Step 3: Determine the Set S
The set is defined by
x=5y
for some real number y.
Since y can be any real number, every real number x can be written as
y=x/5.
Because x/5 is always a real number whenever x is real, every real number belongs to S.
Therefore,
S=R.
This means S is simply the set of all real numbers.
Step 4: Find P ∩ S
Since
S=R,
every element of P automatically belongs to S.
Therefore,
P∩S=P={1}.
Step 5: Compute (P ∩ S) ∪ Q
We have
P∩S={1}
and
Q={(9−√73)/2,(9+√73)/2}.
The number 1 is different from both quadratic roots because
(9−√73)/2≈0.228
and
(9+√73)/2≈8.772.
Hence, the union is
{1,(9−√73)/2,(9+√73)/2}.
This set contains exactly
three distinct elements.
Mathematical Verification
P={1} ✔
Q has two distinct roots ✔
S=R ✔
P∩S={1} ✔
(P∩S)∪Q has three distinct elements ✔
The calculation is completely verified.
Explanation of Every Option
Option (A): Exactly two elements
This is incorrect because the union contains the element 1 in addition to the two distinct roots of the quadratic equation.
Option (B): Exactly three elements
This is correct because the resulting union contains one element from P and two distinct elements from Q.
Option (C): Exactly four elements
This is incorrect because the quadratic equation contributes only two real roots, not three.
Option (D): Infinitely many elements
This is incorrect because although S itself is infinite, the intersection P∩S equals the finite set P. The final union therefore remains finite.
Alternative Method
Observe immediately that
S={5y:y∈R}=R.
Hence,
P∩S=P.
The question then reduces simply to finding
P∪Q.
Since P contains one element and Q contains two different elements, the answer can be obtained almost instantly.
Related Practice Example
Let
A={x∈R:x²−4=0}
B={x∈R:x=2y,y∈R}
Find
A∩B.
Since
A={−2,2}
and
B=R,
we obtain
A∩B={−2,2}.
This follows exactly the same reasoning used in the present question.
Key Takeaways
Whenever sets are defined using equations, determine each set individually before performing any union or intersection.
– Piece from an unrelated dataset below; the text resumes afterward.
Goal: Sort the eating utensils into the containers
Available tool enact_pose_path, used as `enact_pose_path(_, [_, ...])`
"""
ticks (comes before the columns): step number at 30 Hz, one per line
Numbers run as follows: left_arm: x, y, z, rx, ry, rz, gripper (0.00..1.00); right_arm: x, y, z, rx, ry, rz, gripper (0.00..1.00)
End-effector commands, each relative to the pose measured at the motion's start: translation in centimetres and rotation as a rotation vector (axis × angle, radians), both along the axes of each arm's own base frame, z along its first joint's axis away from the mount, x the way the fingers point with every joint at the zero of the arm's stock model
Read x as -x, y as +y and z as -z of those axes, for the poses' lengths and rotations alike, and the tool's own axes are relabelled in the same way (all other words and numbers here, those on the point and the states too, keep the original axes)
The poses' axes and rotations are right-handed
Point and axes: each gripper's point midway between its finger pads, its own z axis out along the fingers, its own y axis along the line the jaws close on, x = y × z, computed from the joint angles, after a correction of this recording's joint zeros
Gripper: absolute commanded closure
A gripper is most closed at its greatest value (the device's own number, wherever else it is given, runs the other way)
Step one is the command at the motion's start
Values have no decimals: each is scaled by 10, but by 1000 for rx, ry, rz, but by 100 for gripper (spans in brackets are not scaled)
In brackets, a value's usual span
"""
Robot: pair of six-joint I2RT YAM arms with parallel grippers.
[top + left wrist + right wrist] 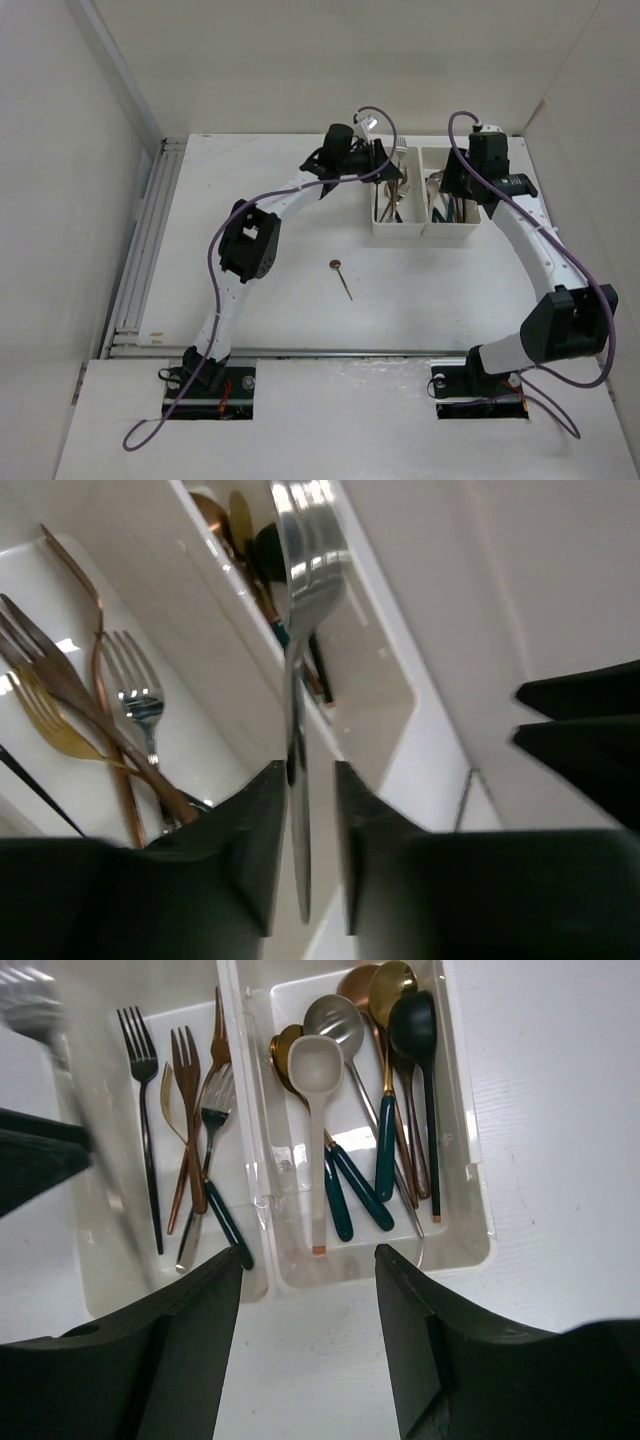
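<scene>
The left gripper [308,780] has its jaws only a sliver apart, and the thin handle of a silver fork [305,570] runs straight through that slot, its tines sticking out well past the fingertips. The handle lies against one finger [262,820], with a slim line of light on the other side, so I cannot tell whether it is truly pinched or merely resting there. Beyond and below this gripper are the containers [455,1245], two joined white bins. The compartment on its side holds the forks [190,1130], gold, copper, silver and black, lying roughly lengthwise. The compartment away from it holds the spoons [385,1110], several with teal handles. The right gripper [308,1330] hovers above the near end of the same tray, its jaws spread wide with nothing between them, roughly over the wall dividing the two bins. Back toward the arm bases from the left gripper, well apart from the tray, one copper-headed utensil [342,278] lies alone on the table [260,310].
</scene>
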Motion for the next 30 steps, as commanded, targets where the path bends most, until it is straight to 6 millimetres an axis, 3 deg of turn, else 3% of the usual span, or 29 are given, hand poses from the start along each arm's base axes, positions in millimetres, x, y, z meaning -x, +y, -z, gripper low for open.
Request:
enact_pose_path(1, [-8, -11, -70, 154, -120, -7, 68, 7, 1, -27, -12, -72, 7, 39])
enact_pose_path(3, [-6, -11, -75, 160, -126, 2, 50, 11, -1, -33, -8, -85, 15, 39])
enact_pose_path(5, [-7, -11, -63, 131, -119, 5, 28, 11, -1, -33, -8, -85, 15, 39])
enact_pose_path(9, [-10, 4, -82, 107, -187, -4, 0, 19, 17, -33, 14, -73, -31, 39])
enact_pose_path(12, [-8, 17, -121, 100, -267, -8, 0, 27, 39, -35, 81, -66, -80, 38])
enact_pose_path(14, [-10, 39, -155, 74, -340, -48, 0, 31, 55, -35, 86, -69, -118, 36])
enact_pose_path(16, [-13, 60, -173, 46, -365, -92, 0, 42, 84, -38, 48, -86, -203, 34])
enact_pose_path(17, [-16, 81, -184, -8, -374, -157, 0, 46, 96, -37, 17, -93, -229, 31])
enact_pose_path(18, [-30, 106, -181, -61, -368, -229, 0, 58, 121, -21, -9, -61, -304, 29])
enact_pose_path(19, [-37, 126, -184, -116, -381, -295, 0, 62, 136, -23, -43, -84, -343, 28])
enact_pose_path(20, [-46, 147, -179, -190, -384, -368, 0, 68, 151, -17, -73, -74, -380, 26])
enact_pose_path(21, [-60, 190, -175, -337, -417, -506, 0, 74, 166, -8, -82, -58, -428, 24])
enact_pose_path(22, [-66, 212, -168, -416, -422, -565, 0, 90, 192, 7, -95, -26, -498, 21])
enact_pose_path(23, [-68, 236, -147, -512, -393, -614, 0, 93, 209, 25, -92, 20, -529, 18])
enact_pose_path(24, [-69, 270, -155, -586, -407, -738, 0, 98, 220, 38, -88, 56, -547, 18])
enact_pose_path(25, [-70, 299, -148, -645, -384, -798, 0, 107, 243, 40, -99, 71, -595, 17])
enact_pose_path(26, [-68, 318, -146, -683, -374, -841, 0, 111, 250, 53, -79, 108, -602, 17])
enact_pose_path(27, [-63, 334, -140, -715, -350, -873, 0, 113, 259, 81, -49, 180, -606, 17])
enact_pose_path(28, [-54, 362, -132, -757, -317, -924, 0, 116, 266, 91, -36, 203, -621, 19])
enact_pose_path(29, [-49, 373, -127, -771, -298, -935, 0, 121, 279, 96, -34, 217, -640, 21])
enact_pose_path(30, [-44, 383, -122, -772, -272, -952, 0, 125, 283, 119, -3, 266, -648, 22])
Also remember that every real number can be written as five times another real number, so the set {5y:y∈R} is simply the entire set of real numbers. Recognizing such properties greatly simplifies many set theory problems.
Final Answer
The sets are
P={1}
Q={(9−√73)/2,(9+√73)/2}
S=R.
Therefore,
(P∩S)∪Q={1,(9−√73)/2,(9+√73)/2},
which contains exactly three elements.
Correct Option: (B)